My point, though, is that there is no such thing as a dead saint. There are saints alive now, and there are saints who have physically died, but all are alive in Christ and they are "busy" in heaven, to use a temporal metaphor. Some saints capture the popular imagination more in one generation than in another. For instance, St. Simon Stylites was admired in Syria in the fifth century for spending most of his life seated on top of a pillar. That is not a useful model for our day, although some may still remember Flagpole Kelly, and not long ago thousands of New Yorkers went to watch a man spend a week on top of a column up the street in Bryant Park.

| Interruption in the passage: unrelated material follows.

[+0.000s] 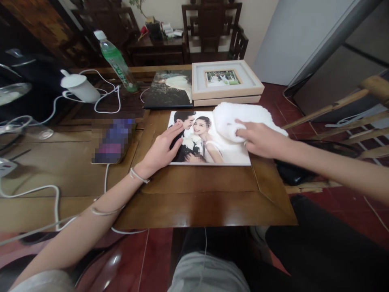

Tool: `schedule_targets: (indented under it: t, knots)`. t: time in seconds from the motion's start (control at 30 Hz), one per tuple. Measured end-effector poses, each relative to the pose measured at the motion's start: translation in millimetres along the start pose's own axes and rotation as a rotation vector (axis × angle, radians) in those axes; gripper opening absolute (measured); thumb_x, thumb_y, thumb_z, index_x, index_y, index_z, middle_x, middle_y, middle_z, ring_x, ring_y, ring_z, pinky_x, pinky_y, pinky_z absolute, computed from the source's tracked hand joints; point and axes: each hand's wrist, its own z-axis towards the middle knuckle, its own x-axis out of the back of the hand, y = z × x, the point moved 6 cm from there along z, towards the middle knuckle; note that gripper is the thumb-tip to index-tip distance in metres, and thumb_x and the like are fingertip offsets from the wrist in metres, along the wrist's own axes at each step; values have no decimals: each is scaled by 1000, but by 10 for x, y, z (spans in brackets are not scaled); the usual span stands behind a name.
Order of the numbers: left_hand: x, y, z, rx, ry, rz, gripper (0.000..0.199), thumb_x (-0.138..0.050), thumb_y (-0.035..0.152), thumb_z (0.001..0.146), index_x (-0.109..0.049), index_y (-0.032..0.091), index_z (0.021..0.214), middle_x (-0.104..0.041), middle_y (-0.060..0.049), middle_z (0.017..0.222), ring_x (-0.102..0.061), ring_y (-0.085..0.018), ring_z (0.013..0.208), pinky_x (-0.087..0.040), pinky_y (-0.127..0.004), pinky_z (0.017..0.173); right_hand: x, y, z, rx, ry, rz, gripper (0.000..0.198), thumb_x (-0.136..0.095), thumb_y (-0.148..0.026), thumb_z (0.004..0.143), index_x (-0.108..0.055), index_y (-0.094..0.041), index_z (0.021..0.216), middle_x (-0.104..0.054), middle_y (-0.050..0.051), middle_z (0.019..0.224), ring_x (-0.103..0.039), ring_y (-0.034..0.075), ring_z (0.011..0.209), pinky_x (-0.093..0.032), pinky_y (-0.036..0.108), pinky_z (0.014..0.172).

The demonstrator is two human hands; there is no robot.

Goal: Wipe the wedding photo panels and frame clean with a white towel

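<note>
A photo panel (212, 154) with a picture of a couple lies flat on the wooden table (194, 202). My left hand (164, 148) rests on the panel's left side, fingers stretched out. On the panel's upper right lies a bunched white cloth (243, 115), which reaches past the panel's right edge. My right hand (258, 138) grips the cloth and presses it against the panel, some fingers sunk into it. The cloth covers the panel's upper right corner.
Behind the panel lie a dark photo panel (170, 89) and stacked pale wooden frames (227, 79). Leftward are a phone (114, 142) on a white cable, a green-labelled bottle (118, 61), a lidded white cup (80, 87) and a tipped glass (36, 127). A wooden chair (334, 109) stands right.
</note>
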Motion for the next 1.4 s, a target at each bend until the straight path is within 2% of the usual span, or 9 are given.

Millions are drawn to Padre Pio, and some are compelled by an unmeasured fascination with his miraculous spiritual gifts, which were blessings indeed, rather than emulating his heroic humility and discipline. There remains an astonishing cult of St. Thérèse of Lisieux. She was almost the reverse of St. Pio: totally unknown in her earthly lifetime, and accomplishing nothing conspicuous to her contemporaries. She would have remained such had not her spiritual writings been discovered and published. Perhaps she fascinates precisely because in just barely 24 years on earth, she did the most ordinary things with most extraordinary joy. Whenever her relics are taken on pilgrimage to foreign lands (not to mention the one that was taken on a space shuttle), hundreds of thousands pour out to pray by them. This happened most recently in England, where the media were confounded by the huge crowds.

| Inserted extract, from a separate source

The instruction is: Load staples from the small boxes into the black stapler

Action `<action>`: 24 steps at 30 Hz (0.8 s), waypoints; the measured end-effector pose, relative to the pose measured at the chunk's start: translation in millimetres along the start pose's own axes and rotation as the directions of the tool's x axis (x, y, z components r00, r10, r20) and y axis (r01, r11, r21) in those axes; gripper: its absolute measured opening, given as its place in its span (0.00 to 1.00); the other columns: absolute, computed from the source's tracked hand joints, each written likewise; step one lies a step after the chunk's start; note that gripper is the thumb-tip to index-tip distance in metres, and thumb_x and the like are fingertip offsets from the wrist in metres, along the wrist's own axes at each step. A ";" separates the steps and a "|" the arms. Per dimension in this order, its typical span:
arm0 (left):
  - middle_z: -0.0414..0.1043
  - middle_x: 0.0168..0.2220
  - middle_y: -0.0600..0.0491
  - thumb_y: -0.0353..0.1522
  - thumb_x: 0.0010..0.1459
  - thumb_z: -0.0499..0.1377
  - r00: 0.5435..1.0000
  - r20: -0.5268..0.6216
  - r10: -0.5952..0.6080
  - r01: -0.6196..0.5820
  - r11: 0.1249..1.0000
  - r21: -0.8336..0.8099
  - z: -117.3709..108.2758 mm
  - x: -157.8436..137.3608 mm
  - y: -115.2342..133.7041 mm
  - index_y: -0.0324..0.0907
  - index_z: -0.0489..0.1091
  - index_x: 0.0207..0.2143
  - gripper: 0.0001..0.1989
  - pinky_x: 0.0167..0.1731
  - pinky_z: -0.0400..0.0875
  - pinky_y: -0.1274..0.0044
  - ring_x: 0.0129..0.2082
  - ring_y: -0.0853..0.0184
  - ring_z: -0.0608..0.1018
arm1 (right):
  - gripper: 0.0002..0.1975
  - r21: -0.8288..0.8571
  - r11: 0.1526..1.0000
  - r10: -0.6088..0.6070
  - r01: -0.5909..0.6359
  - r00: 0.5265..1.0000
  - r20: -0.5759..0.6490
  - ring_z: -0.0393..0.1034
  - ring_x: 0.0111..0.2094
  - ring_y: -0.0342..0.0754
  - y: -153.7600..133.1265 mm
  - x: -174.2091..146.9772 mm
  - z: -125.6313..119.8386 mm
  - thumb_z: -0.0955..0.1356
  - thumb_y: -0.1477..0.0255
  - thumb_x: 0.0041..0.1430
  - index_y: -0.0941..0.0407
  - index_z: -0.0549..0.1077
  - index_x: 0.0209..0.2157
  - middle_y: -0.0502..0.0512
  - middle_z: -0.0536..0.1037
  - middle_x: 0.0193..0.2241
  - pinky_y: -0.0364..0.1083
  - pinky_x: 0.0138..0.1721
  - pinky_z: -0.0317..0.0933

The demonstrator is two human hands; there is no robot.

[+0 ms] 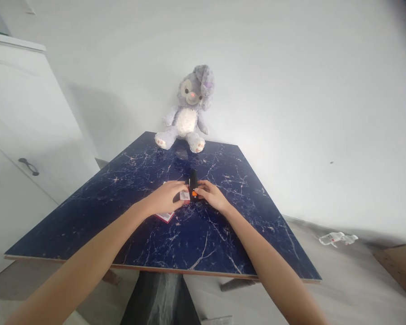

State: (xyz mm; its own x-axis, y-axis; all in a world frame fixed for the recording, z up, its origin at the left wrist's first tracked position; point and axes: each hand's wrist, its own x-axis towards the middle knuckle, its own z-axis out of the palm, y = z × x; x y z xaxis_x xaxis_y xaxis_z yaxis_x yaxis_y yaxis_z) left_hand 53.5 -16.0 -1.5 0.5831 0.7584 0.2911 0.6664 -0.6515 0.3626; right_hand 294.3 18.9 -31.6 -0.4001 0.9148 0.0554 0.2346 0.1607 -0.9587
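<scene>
- A white cabinet (23, 104) with a dark handle (29, 166) stood at nine o'clock from the black item, twelve being straight ahead of the person.
- The blue, white-veined table (98, 212) began just beyond it and ran under both hands.
- A flat red-and-white piece (165, 217) lay on the table at eight o'clock, partly under the left hand.
- The left hand (167, 196) was curled narrow, thumb and fingers around a small red-and-white box (185, 197), just beside the black item at about eight o'clock.
- A grey plush toy (186, 122) sat at twelve o'clock, on the far edge.
- The black item (193, 178), with an orange patch (194, 193), was between the hands.
- The right hand (212, 195) held the black item from three o'clock, thumb by the orange patch.
- Clear plastic bottles (334, 238) lay on the floor at four o'clock, brown cardboard (401, 268) farther out.
</scene>
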 end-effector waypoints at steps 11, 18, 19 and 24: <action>0.63 0.64 0.45 0.49 0.55 0.62 0.999 -0.016 -0.045 0.046 0.997 0.067 5.7 -0.3 -11.6 0.50 0.55 0.68 0.41 0.59 0.60 0.58 0.65 0.45 0.60 | 0.19 0.030 1.000 0.009 -0.008 1.000 -0.017 0.75 0.34 0.46 3.6 1.6 0.1 0.71 0.61 0.58 0.54 0.69 0.48 0.54 0.79 0.38 0.48 0.40 0.71; 0.78 0.43 0.48 0.54 0.50 0.62 0.982 0.057 -0.181 0.179 0.983 0.032 -41.4 -9.4 -2.2 0.50 0.74 0.46 0.26 0.39 0.69 0.69 0.41 0.55 0.79 | 0.21 -0.047 0.999 -0.027 0.028 1.000 0.009 0.74 0.33 0.45 1.5 0.0 -1.6 0.70 0.60 0.60 0.53 0.67 0.52 0.53 0.79 0.39 0.47 0.40 0.69; 0.78 0.37 0.49 0.55 0.49 0.63 0.971 0.083 -0.226 0.223 0.974 0.045 -43.6 -11.8 0.7 0.50 0.75 0.41 0.24 0.34 0.68 0.71 0.34 0.57 0.79 | 0.21 -0.049 0.998 -0.027 0.028 1.000 0.013 0.74 0.33 0.45 1.3 -0.1 -1.8 0.70 0.60 0.60 0.53 0.67 0.52 0.53 0.79 0.39 0.47 0.39 0.69; 0.75 0.30 0.48 0.53 0.41 0.66 0.906 0.149 -0.395 0.366 0.911 0.191 -31.9 -22.1 18.3 0.46 0.73 0.34 0.24 0.27 0.63 0.72 0.27 0.56 0.76 | 0.21 -0.046 0.999 -0.001 0.001 1.000 0.015 0.74 0.32 0.44 -1.3 -0.4 -1.9 0.70 0.61 0.60 0.53 0.67 0.53 0.53 0.78 0.40 0.47 0.39 0.69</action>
State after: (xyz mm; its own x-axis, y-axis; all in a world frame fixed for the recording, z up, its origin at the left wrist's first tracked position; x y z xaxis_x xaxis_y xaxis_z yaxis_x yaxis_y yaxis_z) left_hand 38.0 -44.1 26.9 0.3344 0.9424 -0.0113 0.9091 -0.3194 0.2675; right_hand 295.7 19.1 -29.9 -0.4132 0.9092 0.0519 0.2750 0.1789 -0.9447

Concurrent with that phenomenon, there were astonishing developments in long-moribund Christian life there, not least of which was the announcement of the first papal state visit to Britain and the expected beatification of John Henry Newman, who predicted a "Second Spring" of Faith in England. Then came news of an Apostolic Constitution, which will provide a unique canonical structure to welcome those desiring union with the Catholic Church. Pope Benedict XVI, who well deserves the title "The Pope of Unity," has shown the power of the intercessions of the saints.

All kinds of things happening through spiritual intercessions to our Saints that we're unable to see. Our ability to petition them is a magnificent gift.

People of other faiths will sometimes as why we would ever need to petition a Saint when we can go directly to God. The answer is straightfoward. God sometimes needs to be persuaded. The power of persuasion is a meme many times throughout the New and Old Testament. Abraham petitioned God to save Soddam and Gommorah if there were 50 righteous people there...which eventually drizzled down to ten when there were not even 50. Mary persuaded Jesus at the Wedding Feast of Cana.

Christ Himself said if we had a mustard seeds worth of faith, we could move a mountain. The Communion of Saints is a living body. It helps to round up help to persuade the Lord.